PHOTO OLIVIER JEAN, LA PRESSE

Manifestation pour la justice à la suite de la mort de George Floyd, dimanche dernier à Montréal.

Avant d’écrire le plan, il faudra mener une forme de consultation. En effet, il serait ironique que le plan d’action sur le racisme soit rédigé par des gens qui – comme l’auteur de ces lignes – ne l’ont jamais vécu dans leur chair et ne le comprendront donc jamais tout à fait.

Une consultation élargie n’est toutefois pas simple à organiser, comme le prouve l’exemple de l’Enquête nationale sur les femmes et les filles autochtones disparues et assassinées, conclue il y a exactement un an.
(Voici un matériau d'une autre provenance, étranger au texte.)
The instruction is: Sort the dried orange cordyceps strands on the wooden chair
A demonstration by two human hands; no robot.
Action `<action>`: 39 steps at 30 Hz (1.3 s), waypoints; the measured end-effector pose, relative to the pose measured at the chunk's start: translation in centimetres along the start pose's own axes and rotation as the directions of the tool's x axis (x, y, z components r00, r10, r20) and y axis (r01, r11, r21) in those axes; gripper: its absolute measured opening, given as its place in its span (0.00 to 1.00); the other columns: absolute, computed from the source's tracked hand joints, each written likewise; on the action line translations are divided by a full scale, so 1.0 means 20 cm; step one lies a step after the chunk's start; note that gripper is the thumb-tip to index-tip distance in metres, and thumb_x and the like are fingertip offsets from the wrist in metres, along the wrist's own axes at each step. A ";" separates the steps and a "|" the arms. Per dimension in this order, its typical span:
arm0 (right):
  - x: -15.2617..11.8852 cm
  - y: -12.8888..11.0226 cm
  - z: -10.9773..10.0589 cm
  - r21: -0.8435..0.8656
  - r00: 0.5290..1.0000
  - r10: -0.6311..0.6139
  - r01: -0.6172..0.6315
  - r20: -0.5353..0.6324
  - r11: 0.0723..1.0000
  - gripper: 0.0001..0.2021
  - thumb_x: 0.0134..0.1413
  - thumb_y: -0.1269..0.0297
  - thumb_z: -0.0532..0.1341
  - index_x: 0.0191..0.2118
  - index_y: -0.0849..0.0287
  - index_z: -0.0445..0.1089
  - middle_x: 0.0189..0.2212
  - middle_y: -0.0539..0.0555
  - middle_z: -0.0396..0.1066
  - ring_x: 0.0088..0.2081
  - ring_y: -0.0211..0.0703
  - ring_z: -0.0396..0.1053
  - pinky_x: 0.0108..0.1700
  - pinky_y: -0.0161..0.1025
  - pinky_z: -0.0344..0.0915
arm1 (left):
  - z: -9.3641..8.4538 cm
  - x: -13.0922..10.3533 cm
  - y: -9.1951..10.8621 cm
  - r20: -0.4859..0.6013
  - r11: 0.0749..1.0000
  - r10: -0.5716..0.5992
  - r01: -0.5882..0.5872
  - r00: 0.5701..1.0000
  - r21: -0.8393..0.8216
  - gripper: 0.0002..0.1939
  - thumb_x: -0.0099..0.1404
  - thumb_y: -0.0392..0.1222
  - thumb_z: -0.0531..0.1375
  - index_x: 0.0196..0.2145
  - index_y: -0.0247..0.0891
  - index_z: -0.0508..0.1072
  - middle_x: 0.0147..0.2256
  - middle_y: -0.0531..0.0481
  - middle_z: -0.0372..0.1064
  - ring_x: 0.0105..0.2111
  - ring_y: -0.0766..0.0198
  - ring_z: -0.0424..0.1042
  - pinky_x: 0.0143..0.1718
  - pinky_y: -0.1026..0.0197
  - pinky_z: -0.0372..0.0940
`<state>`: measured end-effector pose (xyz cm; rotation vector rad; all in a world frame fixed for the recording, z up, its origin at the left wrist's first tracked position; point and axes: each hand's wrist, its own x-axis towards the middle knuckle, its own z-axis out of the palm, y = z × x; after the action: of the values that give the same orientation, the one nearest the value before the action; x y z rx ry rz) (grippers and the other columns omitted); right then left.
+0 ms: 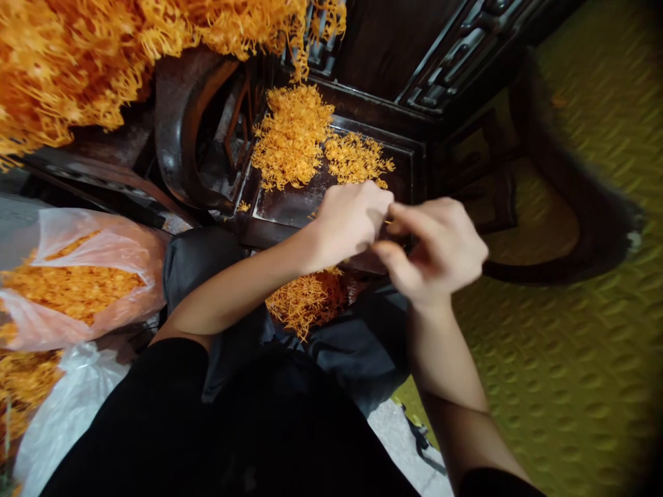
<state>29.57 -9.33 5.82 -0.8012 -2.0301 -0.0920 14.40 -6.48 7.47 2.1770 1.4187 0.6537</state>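
My left hand [355, 217] is held over the dark wooden seat with its back toward me, fingers curled under and mostly hidden. Right beside it, my right hand [440, 245] is bent closed, slightly blurred, its thumb and forefinger reaching to the left hand's fingers. Whatever lies between the two hands is too small and hidden to make out. Just beyond them, a larger pile of orange spidery plastic pieces [293, 138] and a smaller pile of the same pieces [357, 159] rest on the chair seat [290, 207].
More orange pieces [305, 297] sit between my knees. At left stand an open pinkish plastic bag [150, 259] of orange pieces and a whitish bag [77, 407]. A large orange heap [77, 62] fills the upper left. The chair's curved armrest [595, 207] lies right, above a yellow-green textured floor [559, 359].
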 end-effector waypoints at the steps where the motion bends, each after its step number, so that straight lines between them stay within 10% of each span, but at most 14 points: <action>1: -0.01 0.08 0.06 0.028 0.992 0.108 -0.107 -0.058 0.994 0.13 0.61 0.50 0.68 0.45 0.51 0.74 0.34 0.53 0.73 0.37 0.47 0.74 0.40 0.48 0.71 | 0.04 0.01 -0.04 -0.023 0.998 -0.009 0.011 1.000 0.066 0.09 0.67 0.36 0.61 0.36 0.34 0.83 0.34 0.40 0.78 0.36 0.54 0.79 0.38 0.56 0.68; 4: -0.07 0.35 0.25 0.234 0.876 0.418 -0.365 -0.241 0.901 0.17 0.61 0.46 0.66 0.34 0.54 0.66 0.33 0.52 0.68 0.35 0.43 0.70 0.38 0.45 0.70 | 0.15 0.02 -0.16 -0.072 0.964 0.006 0.013 0.997 0.264 0.15 0.73 0.36 0.54 0.47 0.32 0.80 0.43 0.36 0.78 0.40 0.53 0.79 0.41 0.54 0.68; 9: -0.26 0.64 0.40 0.349 0.637 0.771 -0.718 -0.020 0.602 0.20 0.52 0.46 0.72 0.29 0.55 0.68 0.25 0.50 0.67 0.25 0.38 0.62 0.30 0.42 0.63 | 0.28 -0.04 -0.28 -0.002 0.924 -0.012 0.011 1.000 0.383 0.18 0.76 0.39 0.50 0.51 0.34 0.78 0.45 0.37 0.76 0.40 0.52 0.78 0.38 0.53 0.68; 12: -0.32 0.66 0.37 0.331 0.581 0.814 -0.772 0.022 0.543 0.16 0.50 0.51 0.75 0.28 0.54 0.71 0.24 0.50 0.70 0.25 0.37 0.61 0.30 0.42 0.61 | 0.31 -0.05 -0.31 0.033 0.918 0.013 -0.025 0.999 0.397 0.19 0.76 0.41 0.49 0.54 0.35 0.76 0.46 0.38 0.76 0.40 0.53 0.77 0.38 0.53 0.67; 21: -0.28 0.58 0.34 0.375 0.608 0.794 -0.743 0.032 0.554 0.19 0.45 0.44 0.76 0.27 0.54 0.75 0.22 0.49 0.71 0.23 0.39 0.64 0.27 0.41 0.62 | 0.32 -0.08 -0.34 -0.005 0.942 0.031 -0.027 1.000 0.335 0.18 0.75 0.45 0.52 0.53 0.39 0.78 0.46 0.37 0.76 0.41 0.53 0.75 0.40 0.54 0.64; 29: -0.26 0.54 0.35 0.446 0.643 0.740 -0.731 0.199 0.516 0.31 0.53 0.30 0.63 0.27 0.58 0.76 0.19 0.49 0.66 0.21 0.35 0.62 0.27 0.38 0.62 | 0.27 -0.04 -0.36 -0.034 0.992 -0.091 0.088 0.995 -0.089 0.12 0.68 0.44 0.62 0.46 0.40 0.80 0.43 0.43 0.79 0.44 0.55 0.75 0.46 0.57 0.65; 34: -0.24 0.44 0.33 0.575 0.619 0.684 -0.742 0.388 0.345 0.33 0.58 0.28 0.56 0.31 0.56 0.75 0.25 0.52 0.73 0.23 0.36 0.66 0.28 0.37 0.64 | 0.18 0.01 -0.37 0.105 0.769 -0.195 0.218 0.975 -0.601 0.12 0.64 0.44 0.66 0.43 0.36 0.80 0.36 0.45 0.78 0.37 0.61 0.76 0.40 0.60 0.70; 39: -0.25 0.39 0.31 0.549 0.675 0.620 -0.718 0.399 0.428 0.27 0.57 0.33 0.63 0.36 0.56 0.76 0.29 0.52 0.74 0.27 0.37 0.67 0.31 0.38 0.65 | 0.11 0.01 -0.35 0.211 0.602 -0.203 0.291 0.956 -0.744 0.14 0.69 0.48 0.63 0.46 0.35 0.78 0.40 0.42 0.80 0.34 0.63 0.78 0.38 0.59 0.73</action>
<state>31.24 -3.37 -3.56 -1.0802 -1.4996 1.1528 10.87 -4.03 1.41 1.2761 1.0596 0.8296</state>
Des gens voulaient l’utiliser pour libérer la parole, d’autres pour enquêter sur des crimes particuliers. Certes, cela avait une valeur thérapeutique et pédagogique. Mais cela a aussi mené à des délais et à des démissions. Des avocats craignaient qu’en s’éparpillant ainsi, on perde de vue le mandat, soit de déterminer les causes systémiques pour formuler des recommandations applicables.

Pour mieux chercher des solutions, il pourrait être utile de cibler certains problèmes : rapports avec la police (profilage, formation, Bureau des enquêtes indépendantes), emploi (discrimination à l’embauche, reconnaissance des diplômes), représentativité (taux d’emploi dans la fonction publique et dans les postes de direction) ainsi que les relations interpersonnelles (propos et crimes haineux, accès au logement).

Pour chacun de ces volets, il existe déjà des consultations, des rapports, des études, des enquêtes et des politiques gouvernementales, souvent avec des cibles ratées. Au moins, le gouvernement caquiste peut se rassurer : on ne part pas d’une feuille blanche.

Le premier ministre François Legault a dit que la lutte contre le racisme passait entre autres par l’éducation. Il a raison, mais pour cela, le gouvernement a aussi un rôle crucial à jouer : dépolitiser le dossier en ne l’assimilant pas à un procès des Québécois et en ne se contentant pas d’être meilleur que les États-Unis.

Car être une société distincte, c’est aussi pouvoir se juger selon ses propres critères.